L'acqua comincia a frusciare, il macinino per qualche secondo è l'unico rumore in casa, e mentre aspetti guardi fuori dalla finestra senza vedere niente. Poi la tazza, con tutte e due le mani. Per un minuto la giornata non è ancora arrivata.
Di solito succede nel punto della cucina meno pensato per questo. La macchina sta accanto al lavello perché lì c'era posto, il caffè in un pensile, il filtro in un cassetto, la tazza preferita da qualche parte tra le altre. Te ne accorgi solo quando hai fatto il caffè altrove. In un bar di Bologna, per esempio, dove l'uomo dietro il banco era pronto in trenta secondi perché non doveva girarsi per niente: la macchina davanti, le tazze sulla lamiera sopra, lo zucchero accanto, il piattino in mano.

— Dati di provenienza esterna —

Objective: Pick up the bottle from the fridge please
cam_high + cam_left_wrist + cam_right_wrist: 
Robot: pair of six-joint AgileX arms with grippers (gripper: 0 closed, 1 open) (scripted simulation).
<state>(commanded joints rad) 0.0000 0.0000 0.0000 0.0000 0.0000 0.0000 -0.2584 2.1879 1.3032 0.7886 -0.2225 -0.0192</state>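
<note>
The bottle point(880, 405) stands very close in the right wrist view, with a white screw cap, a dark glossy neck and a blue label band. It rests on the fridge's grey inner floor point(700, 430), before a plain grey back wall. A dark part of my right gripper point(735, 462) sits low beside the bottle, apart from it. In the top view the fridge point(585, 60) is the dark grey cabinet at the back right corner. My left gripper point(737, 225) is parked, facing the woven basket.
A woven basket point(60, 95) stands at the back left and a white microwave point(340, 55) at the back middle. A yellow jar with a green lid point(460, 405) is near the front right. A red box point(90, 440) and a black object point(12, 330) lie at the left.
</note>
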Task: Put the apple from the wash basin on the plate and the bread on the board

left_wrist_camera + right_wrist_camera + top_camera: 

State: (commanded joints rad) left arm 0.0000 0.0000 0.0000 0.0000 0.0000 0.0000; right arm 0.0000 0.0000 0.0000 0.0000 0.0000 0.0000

Un posto che appartiene al caffè
La Coffee Bar è quel banco, solo a casa e per una persona. La macchina sta all'altezza dei fianchi, dove la usi senza chinarti. Sopra il caffè, la caffettiera, il barattolo dello zucchero che nessuno prende più e che resta comunque. Alla barra portatazze sono appese le tazze che usi davvero, con il manico in avanti. Sotto, nella box, sta ciò che serve alla mattina e che nessuno deve vedere: filtri, decalcificante, il pacchetto ancora chiuso. La cucina resta la stessa, solo il tragitto si accorcia, la mattina una fermata invece di cinque, e dopo qualche giorno si è formato un ordine a cui non pensi più.